/---

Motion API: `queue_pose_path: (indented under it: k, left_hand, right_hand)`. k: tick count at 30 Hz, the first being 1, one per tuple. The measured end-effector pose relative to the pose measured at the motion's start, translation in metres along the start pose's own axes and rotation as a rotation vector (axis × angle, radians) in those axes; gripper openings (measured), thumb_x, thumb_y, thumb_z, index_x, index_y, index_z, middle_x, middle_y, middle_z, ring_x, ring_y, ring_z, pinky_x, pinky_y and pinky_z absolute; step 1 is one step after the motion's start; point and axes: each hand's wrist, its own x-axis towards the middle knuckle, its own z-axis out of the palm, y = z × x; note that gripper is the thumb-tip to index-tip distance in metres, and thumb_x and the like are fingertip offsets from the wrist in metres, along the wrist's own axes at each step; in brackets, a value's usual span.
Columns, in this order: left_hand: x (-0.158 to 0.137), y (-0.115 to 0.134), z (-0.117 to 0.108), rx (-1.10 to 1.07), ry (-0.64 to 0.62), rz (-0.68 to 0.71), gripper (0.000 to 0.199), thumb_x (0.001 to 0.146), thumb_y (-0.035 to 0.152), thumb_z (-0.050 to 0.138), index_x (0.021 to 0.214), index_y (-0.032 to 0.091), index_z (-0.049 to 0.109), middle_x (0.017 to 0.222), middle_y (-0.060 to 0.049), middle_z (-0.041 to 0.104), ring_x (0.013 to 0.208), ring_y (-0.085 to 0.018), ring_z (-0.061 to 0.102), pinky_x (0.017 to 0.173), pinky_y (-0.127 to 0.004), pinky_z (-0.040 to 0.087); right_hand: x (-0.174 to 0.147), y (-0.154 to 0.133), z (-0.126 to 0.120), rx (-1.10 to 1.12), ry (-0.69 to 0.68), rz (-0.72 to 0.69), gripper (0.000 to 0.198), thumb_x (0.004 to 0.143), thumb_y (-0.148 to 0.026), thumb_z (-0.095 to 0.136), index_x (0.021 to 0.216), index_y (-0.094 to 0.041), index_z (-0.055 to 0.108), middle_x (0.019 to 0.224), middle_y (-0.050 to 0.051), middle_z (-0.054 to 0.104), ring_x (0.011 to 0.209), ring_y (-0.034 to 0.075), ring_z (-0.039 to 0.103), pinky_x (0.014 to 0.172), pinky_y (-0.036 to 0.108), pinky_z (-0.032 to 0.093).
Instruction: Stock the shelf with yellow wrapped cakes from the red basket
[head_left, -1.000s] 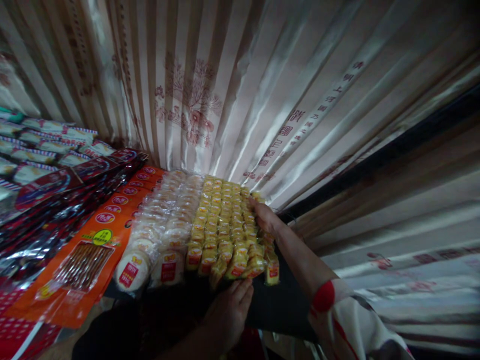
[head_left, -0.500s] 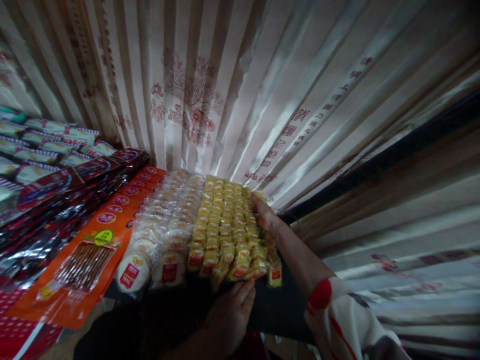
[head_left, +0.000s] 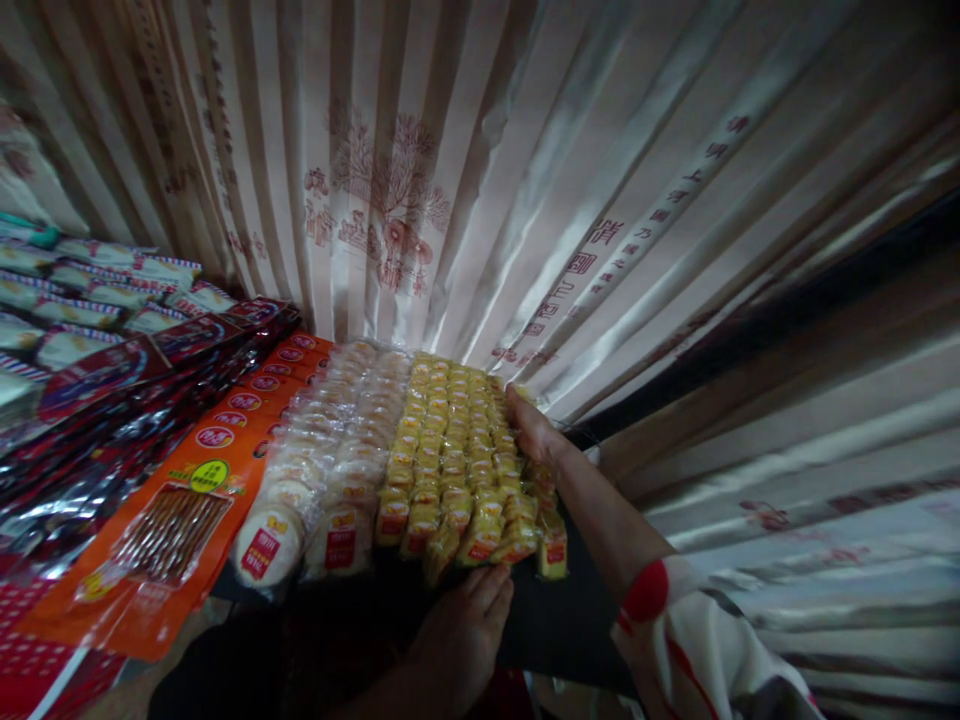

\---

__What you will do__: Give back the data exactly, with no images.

__Final answer__:
Motion API: `queue_pose_path: (indented under it: k, left_hand, right_hand)`. k: tick count at 30 Hz, the first being 1, one per tuple. The measured end-effector pose relative to the pose measured at the motion's start, translation in metres along the start pose's own axes and rotation as a rotation vector (axis × angle, radians) in those axes; gripper openings (measured), thumb_x, thumb_y, thumb_z, index_x, index_y, index_z, middle_x, middle_y, middle_z, ring_x, ring_y, ring_z, pinky_x, pinky_y and pinky_z absolute; step 1 is one step after the motion's start; point and axes: each hand's wrist, its own x-axis towards the middle knuckle, its own z-axis out of the palm, y = z × x; note that gripper is the thumb-tip to index-tip distance in metres, and thumb_x and the like are fingertip offsets from the wrist in metres, along the wrist's own axes at each step; in brackets, a value's usual span.
Columns, in this order: left_hand: x (-0.158 to 0.137), y (-0.115 to 0.134), z (-0.117 to 0.108), rx (-1.10 to 1.07), ry (-0.64 to 0.62), rz (-0.68 to 0.71), gripper (0.000 to 0.199), thumb_x (0.001 to 0.146), thumb_y (-0.035 to 0.152), thumb_z (-0.050 to 0.138), index_x (0.021 to 0.214), index_y (-0.032 to 0.091), index_z (-0.049 to 0.109), middle_x (0.017 to 0.222), middle_y (-0.060 to 0.049), middle_z (-0.041 to 0.104), ring_x (0.013 to 0.208), ring_y (-0.085 to 0.018), ring_z (-0.061 to 0.102), pinky_x (0.017 to 0.173), pinky_y (-0.127 to 0.004), pinky_z (-0.040 to 0.087); right_hand: x (-0.174 to 0.147), y (-0.154 to 0.133), z (-0.126 to 0.120), rx (-1.10 to 1.12), ry (-0.69 to 0.68), rz (-0.72 to 0.69), gripper (0.000 to 0.198), thumb_x (0.004 to 0.143), thumb_y (-0.148 to 0.026), thumb_z (-0.095 to 0.136), index_x (0.021 to 0.216), index_y (-0.094 to 0.041), index_z (-0.055 to 0.108), middle_x (0.019 to 0.224), middle_y (-0.050 to 0.051), middle_z (-0.054 to 0.104), ring_x (0.011 to 0.209), ring_y (-0.034 to 0.075), ring_z (-0.039 to 0.103), pinky_x (0.014 to 0.172), pinky_y (-0.036 to 0.108), pinky_z (-0.032 to 0.093).
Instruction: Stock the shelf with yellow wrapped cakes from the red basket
[head_left, -1.000s] 
[head_left, -0.500s] 
[head_left, +0.000s] 

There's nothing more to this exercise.